§ **WHAT YOU SHOULD DO**:
Here the job is to transcribe the data verbatim while leaving each picture out.

§ **GIVEN INFORMATION**:

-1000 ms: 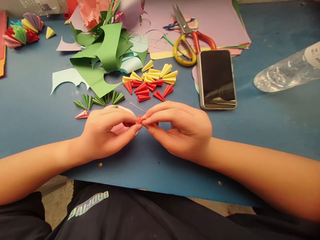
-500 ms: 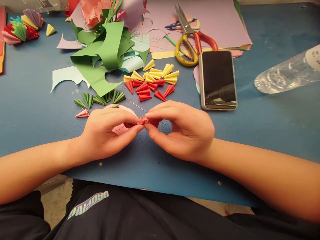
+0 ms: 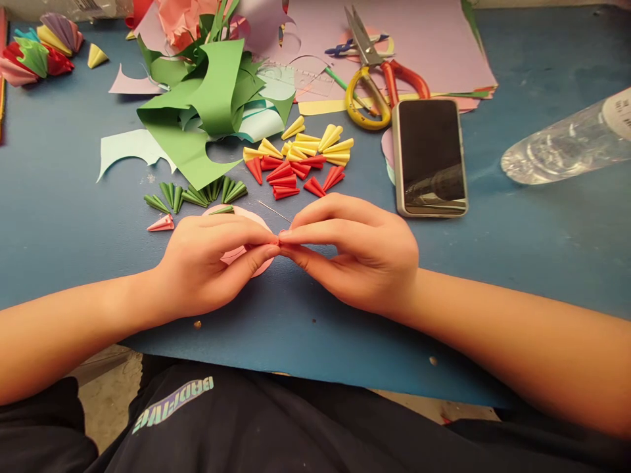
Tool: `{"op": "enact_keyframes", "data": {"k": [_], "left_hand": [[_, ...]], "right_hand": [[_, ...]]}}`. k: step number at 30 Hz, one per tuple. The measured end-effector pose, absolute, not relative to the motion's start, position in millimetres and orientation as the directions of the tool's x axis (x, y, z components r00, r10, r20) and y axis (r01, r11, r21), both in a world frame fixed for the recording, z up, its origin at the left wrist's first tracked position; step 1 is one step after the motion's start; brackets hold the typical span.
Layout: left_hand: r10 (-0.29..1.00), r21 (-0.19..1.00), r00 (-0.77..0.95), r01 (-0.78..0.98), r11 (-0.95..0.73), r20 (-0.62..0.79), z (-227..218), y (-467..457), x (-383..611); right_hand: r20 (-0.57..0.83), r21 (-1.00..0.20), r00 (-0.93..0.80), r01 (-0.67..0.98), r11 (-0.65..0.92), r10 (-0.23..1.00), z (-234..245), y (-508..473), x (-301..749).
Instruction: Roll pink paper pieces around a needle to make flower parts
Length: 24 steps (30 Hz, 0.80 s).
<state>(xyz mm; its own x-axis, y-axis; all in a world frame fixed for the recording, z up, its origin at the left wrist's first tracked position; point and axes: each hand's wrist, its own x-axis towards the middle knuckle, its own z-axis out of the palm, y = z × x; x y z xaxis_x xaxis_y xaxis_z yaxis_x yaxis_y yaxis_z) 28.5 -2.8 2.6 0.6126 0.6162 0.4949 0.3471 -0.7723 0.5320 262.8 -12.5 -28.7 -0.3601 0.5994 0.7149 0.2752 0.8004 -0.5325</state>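
My left hand (image 3: pixel 211 263) and my right hand (image 3: pixel 362 253) meet fingertip to fingertip over the table, both closed in a pinch. Between them is a small piece of curled pink paper (image 3: pixel 277 241), mostly hidden by the fingers. A thin needle (image 3: pixel 273 211) lies just behind my right fingertips. Under my left hand is a pink paper circle (image 3: pixel 261 268) with a green paper cone (image 3: pixel 221 210) by its far edge. Close by lie several green paper cones (image 3: pixel 197 196), a pink paper cone (image 3: pixel 160 223), red paper cones (image 3: pixel 282 175) and yellow paper cones (image 3: pixel 298 148).
Green paper scraps (image 3: pixel 217 92) lie heaped behind the cones. Scissors (image 3: pixel 369 72) rest on paper sheets (image 3: pixel 424 39), beside a phone (image 3: pixel 431 157). A clear bottle (image 3: pixel 557 144) lies at the right. Folded coloured paper pieces (image 3: pixel 39 56) sit at the far left.
My right fingertips have moved slightly left and closed further over the pink paper, so its curled ends are now mostly covered. More of the pink circle's near edge shows.
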Motion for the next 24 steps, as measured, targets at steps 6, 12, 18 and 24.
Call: {"op": "enact_keyframes", "data": {"k": [6,12,18,24], "left_hand": [[0.65,0.536,0.594,0.392,-0.748,0.474,1.0,-3.0,27.8],[0.696,0.586,0.586,0.413,-0.697,0.415,0.0,-2.9,27.5],[0.707,0.598,0.543,0.404,-0.693,0.453,-1.9,-5.3,28.0],[0.735,0.637,0.499,0.393,-0.664,0.459,-3.0,-7.3,29.6]], "right_hand": [[0.644,-0.702,-0.266,0.168,0.692,0.717,-33.1,-14.1,257.7],[0.61,-0.717,-0.262,0.219,0.661,0.748,-30.5,-14.3,257.1],[0.644,-0.686,-0.239,0.241,0.687,0.727,-30.0,-15.5,256.4],[0.654,-0.67,-0.233,0.264,0.694,0.72,-29.7,-17.3,254.8]]}}
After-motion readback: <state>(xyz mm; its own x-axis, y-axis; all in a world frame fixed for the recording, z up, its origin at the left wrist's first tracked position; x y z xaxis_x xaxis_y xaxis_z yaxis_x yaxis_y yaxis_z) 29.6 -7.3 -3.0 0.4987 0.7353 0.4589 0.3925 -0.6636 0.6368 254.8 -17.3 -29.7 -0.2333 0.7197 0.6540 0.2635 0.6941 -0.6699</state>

§ **SOLUTION FOR THIS EXERCISE**:
-1000 ms: 
-500 ms: 
+0 ms: 
Tool: `{"op": "enact_keyframes", "data": {"k": [_], "left_hand": [[_, ...]], "right_hand": [[_, ...]]}}`. k: step number at 30 Hz, one per tuple. The measured end-effector pose, absolute, not relative to the motion's start, position in millimetres and orientation as the directions of the tool's x axis (x, y, z components r00, r10, r20) and y axis (r01, r11, r21), both in a world frame fixed for the recording, z up, its origin at the left wrist's first tracked position; step 1 is one step after the motion's start; brackets hold the typical span.
Layout: left_hand: r10 (-0.29..1.00), r21 (-0.19..1.00), r00 (-0.77..0.95), r01 (-0.78..0.98), r11 (-0.95..0.73), r20 (-0.62..0.79), z (-227..218), y (-467..457), x (-383..611); right_hand: r20 (-0.57..0.83), r21 (-1.00..0.20), r00 (-0.93..0.80), r01 (-0.67..0.98), r11 (-0.65..0.92), r10 (-0.23..1.00), z (-234..245), y (-508..473), x (-301..749).
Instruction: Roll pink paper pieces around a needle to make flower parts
Length: 24 steps (30 Hz, 0.80 s).
<state>(xyz mm; its own x-axis, y-axis; all in a world frame fixed for the recording, z up, its origin at the left wrist's first tracked position; point and axes: each hand's wrist, its own x-axis towards the middle knuckle, its own z-axis out of the palm, y = z × x; x y z xaxis_x xaxis_y xaxis_z yaxis_x yaxis_y yaxis_z) 28.5 -2.8 2.6 0.6126 0.6162 0.4949 0.3471 -0.7723 0.5320 262.8 -12.5 -28.7 -0.3601 0.5994 0.7149 0.2752 0.8004 -0.5325</state>
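My left hand (image 3: pixel 211 263) and my right hand (image 3: pixel 362 253) meet fingertip to fingertip over the table, both closed in a pinch. Between them is a small piece of curled pink paper (image 3: pixel 277 241), mostly hidden by the fingers. A thin needle (image 3: pixel 273 211) lies just behind my right fingertips. Under my left hand is a pink paper circle (image 3: pixel 261 268) with a green paper cone (image 3: pixel 221 210) by its far edge. Close by lie several green paper cones (image 3: pixel 197 196), a pink paper cone (image 3: pixel 160 223), red paper cones (image 3: pixel 282 175) and yellow paper cones (image 3: pixel 298 148).
Green paper scraps (image 3: pixel 217 92) lie heaped behind the cones. Scissors (image 3: pixel 369 72) rest on paper sheets (image 3: pixel 424 39), beside a phone (image 3: pixel 431 157). A clear bottle (image 3: pixel 557 144) lies at the right. Folded coloured paper pieces (image 3: pixel 39 56) sit at the far left.
My right fingertips have moved slightly left and closed further over the pink paper, so its curled ends are now mostly covered. More of the pink circle's near edge shows.
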Motion for the next 24 steps, as measured, targets at steps 6, 12, 18 and 24.
Call: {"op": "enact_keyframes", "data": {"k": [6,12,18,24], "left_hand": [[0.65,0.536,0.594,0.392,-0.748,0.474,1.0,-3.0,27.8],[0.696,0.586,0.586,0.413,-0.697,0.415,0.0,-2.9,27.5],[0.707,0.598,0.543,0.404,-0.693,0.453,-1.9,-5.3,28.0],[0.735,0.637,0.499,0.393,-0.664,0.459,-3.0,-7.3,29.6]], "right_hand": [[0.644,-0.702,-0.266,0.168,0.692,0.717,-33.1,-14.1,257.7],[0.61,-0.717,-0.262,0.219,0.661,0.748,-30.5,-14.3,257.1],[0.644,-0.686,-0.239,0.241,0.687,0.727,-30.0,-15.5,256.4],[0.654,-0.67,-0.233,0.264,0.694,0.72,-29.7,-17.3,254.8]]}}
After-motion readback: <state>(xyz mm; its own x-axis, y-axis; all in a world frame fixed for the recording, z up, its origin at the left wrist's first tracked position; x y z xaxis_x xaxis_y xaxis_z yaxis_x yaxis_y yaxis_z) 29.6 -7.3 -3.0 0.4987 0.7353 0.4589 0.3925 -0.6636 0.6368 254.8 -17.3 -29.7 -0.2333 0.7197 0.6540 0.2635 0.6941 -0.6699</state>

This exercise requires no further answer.